Deliberately getting around the EPA is one thing, but even technological innovations closer to the digital world currently happen, and follow the same pattern of denying the responsibility that permissionless innovation would suggest “innovators” must take. We know that most soap products today contain the chemical triclosan, an antibacterial substance that, when loosed on the environment due to imperfect regulation, does not actually work as advertised. Instead, the FDA believes it harms humans and the environment, actually producing drug-resistant bacteria, a huge concern in an area of diminishing antibiotic effectiveness, and the chemical was banned by the EU in 2010. Despite this, US producers continue to sell the products because they appeal to consumers’ misguided (and advertising-fueled) belief that “killing bacteria” must be good.
In a similar vein, another, the inclusion of so-called “microbeads” in cosmetics, soaps and toothpaste, making them sparkle, follows exactly the desired pattern of permissionless innovation. The new technology, which serves as near as I can determine only marketing purposes (it makes part-liquid substances sparkle), was not covered by existing regulation, and thus has become nearly ubiquitous in a range of products. But it turns out that the beads, because they are so small, leach throughout the environment, escape the effects of water treatment plants that aren’t prepared for them, and then concentrate in marine life, including fish that humans eat. Among the many reasons that is bad, the beads “tend to absorb pollutants, such as PCBs, pesticides and motor oil,” likely killing fish and adding to the toxic load of humans who eat fish.

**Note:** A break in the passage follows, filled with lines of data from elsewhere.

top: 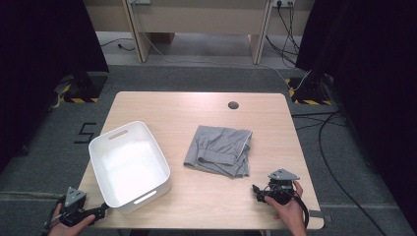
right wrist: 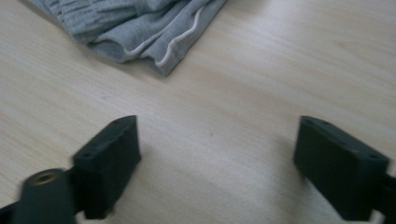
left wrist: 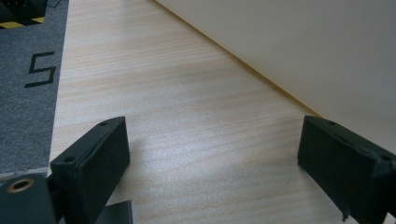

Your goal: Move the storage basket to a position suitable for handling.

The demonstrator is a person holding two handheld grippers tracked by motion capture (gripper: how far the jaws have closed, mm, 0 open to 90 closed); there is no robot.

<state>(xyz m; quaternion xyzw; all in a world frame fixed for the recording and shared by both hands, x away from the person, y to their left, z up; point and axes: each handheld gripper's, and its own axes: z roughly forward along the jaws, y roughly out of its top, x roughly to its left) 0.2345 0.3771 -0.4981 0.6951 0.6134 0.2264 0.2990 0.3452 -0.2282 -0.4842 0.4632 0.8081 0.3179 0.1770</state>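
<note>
A folded grey cotton garment with white piping (top: 219, 150) lies mid-table on the pale wooden table (top: 196, 105), just ahead and to the left of the right gripper (top: 260, 192). Its jaws are spread wide and empty, the cloth's near corner (right wrist: 163, 56) just beyond them. The left gripper (top: 101, 212), jaws equally spread, sits beside the white plastic tub (top: 129, 162), well apart from the garment. The right hand is the nearer one for any grasp.

Left gripper (left wrist: 212, 168) fingers (left wrist: 98, 163) spread wide over table (left wrist: 187, 116) beside white bin (left wrist: 303, 46).
</note>
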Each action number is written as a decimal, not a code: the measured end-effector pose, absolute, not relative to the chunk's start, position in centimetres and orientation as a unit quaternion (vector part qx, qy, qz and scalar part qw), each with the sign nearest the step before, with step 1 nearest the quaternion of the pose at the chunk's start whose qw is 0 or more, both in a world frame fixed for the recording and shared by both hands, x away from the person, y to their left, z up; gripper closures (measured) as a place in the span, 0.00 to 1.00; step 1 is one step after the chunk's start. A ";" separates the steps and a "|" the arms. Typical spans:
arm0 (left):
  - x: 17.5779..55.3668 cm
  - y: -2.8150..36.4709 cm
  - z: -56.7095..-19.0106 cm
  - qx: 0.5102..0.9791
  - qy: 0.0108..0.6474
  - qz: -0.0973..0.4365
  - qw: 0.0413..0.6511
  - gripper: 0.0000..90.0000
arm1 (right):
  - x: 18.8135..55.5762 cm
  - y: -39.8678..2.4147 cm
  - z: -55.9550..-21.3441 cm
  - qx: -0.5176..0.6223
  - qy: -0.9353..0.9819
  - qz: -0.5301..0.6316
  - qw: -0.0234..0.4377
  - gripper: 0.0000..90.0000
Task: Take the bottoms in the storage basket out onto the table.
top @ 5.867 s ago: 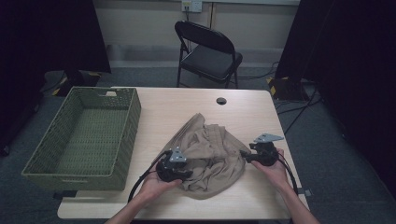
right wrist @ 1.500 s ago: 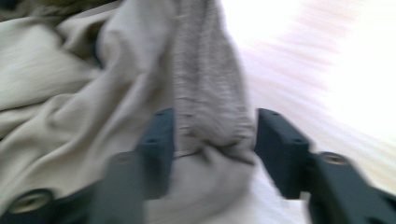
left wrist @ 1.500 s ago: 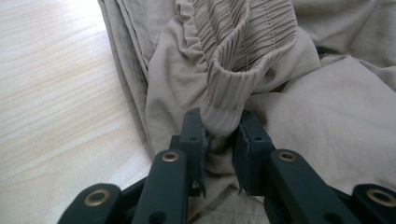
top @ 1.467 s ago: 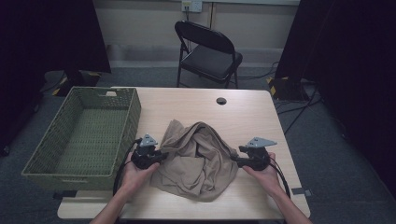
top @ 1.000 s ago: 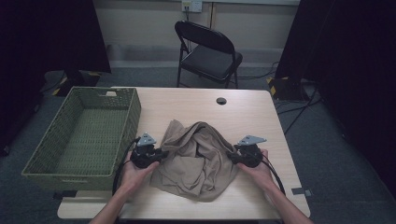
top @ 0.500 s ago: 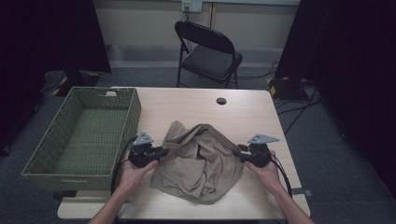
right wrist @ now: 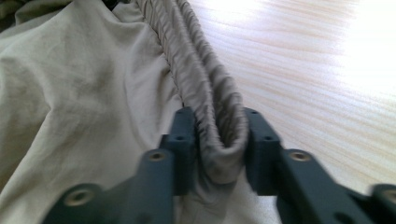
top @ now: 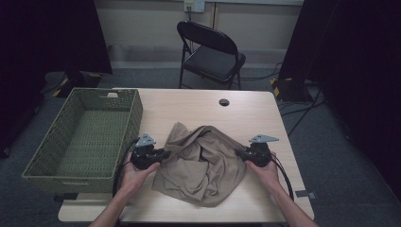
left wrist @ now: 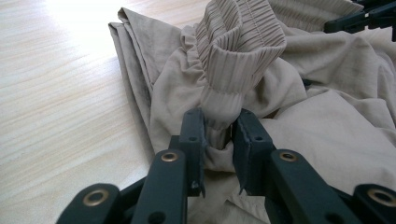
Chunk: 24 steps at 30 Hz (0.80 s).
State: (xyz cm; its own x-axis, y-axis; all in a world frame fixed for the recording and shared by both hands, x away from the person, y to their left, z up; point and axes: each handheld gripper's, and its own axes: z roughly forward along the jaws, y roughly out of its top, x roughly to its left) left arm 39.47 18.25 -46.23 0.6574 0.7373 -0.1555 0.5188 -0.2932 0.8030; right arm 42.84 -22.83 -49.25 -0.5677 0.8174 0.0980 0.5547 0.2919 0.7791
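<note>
A crumpled tan garment [top: 203, 165] lies on the middle of the wooden table [top: 189, 101]. My left gripper [top: 163, 153] is at its left edge, shut on a bunched piece of the ribbed elastic band [left wrist: 243, 51], which stands up between the jaws [left wrist: 218, 126]. At the garment's right edge, my right gripper [top: 240, 153] has just been closing its jaws. A fold of the gathered band [right wrist: 205, 93] sits pinched between them [right wrist: 217, 130]. Both grippers point inward at each other, low over the table.
A green woven basket [top: 138, 111] stands at the table's left side, close to my left hand. A small black round piece [top: 224, 102] lies at the table's far middle. A black folding chair [top: 210, 52] stands behind the table.
The right gripper has shifted slightly outward to the right with the band's edge, drawing the cloth a little wider. The left gripper has stayed put, still gripping.
</note>
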 end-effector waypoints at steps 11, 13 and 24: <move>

Some companies—including L’Oreal, Proctor & Gamble, the Body Shop and Johnson & Johnson—agreed to phase out the microbeads when presented with evidence of the damage they cause by researchers. But others haven’t, and just recently the State of Illinois has finally passed legislation to outlaw them altogether, since the Great Lakes, North America’s largest bodies of freshwater, have been found to be thoroughly contaminated with them.
So we go from an apparently harmless product—but one, we note, that served no important function in health or welfare—to an inadvertent and potentially seriously damaging technology that now we have to try to unwind. Scientists are concerned that the microbeads already in the Great Lakes are causing significant damage, so the voluntary cessation is great, but doesn’t solve the problem that’s already been caused.
Cosmetic and pharmaceutical manufacturers are already familiar with regulatory bodies, and so it is not all that surprising that some of them have voluntarily agreed to curb their practices—after the harm has been done. Silicon Valley companies have so far demonstrated very little of the same deference—on the contrary, they continue business practices even after regulators directly tell them that what they are doing violates the law.
“Permissionless innovation” is a license to harm; it is a demand that government not intrude in exactly the area that government is meant for—to protect the general welfare of citizens. It is a recipe for disaster, and I have no hesitation whatsoever about saying that, in the battle between human health and social welfare vs. the for-profit interests of “innovators,” society is well-served by erring on the side of caution. As quite a few of us, including Astra Taylor in her recent People’s Platform have started to say, the proliferation of digital technology into every sphere of human life suggests we need more and more careful regulation, not less–unless we want to learn what the digital equivalent of Love Canal might be.